● INSTRUCTIONS FOR THE TASK:
A faithful copy is needed of the lines below from the one with "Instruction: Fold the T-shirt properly" up to and including the one with "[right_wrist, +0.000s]"; set it down with no pictures and no other lines.

——

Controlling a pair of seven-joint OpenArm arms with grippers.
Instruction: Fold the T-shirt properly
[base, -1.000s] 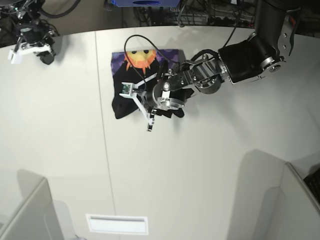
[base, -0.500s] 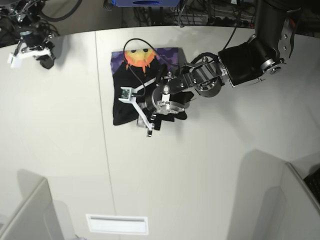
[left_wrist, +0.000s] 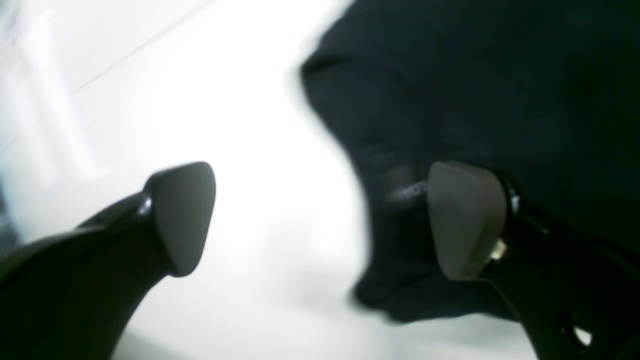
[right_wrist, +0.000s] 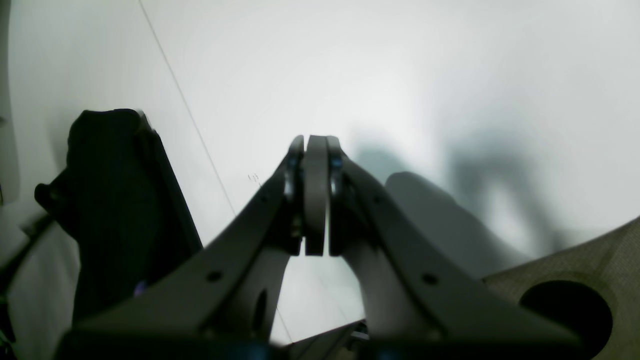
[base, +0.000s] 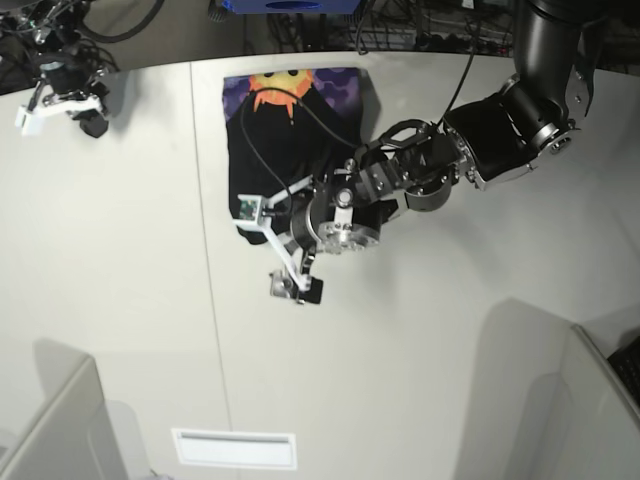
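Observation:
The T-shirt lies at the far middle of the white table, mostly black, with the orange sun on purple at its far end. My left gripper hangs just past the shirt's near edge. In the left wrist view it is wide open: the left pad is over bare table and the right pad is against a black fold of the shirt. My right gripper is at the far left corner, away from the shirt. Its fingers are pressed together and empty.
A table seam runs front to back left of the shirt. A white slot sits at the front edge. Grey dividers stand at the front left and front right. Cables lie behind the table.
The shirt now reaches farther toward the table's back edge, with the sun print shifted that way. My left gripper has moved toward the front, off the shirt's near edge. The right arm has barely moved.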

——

● TASK SOLUTION:
Instruction: Fold the T-shirt properly
[base, -1.000s] 
[base, -0.500s] 
[left_wrist, +0.000s] 
[right_wrist, +0.000s] 

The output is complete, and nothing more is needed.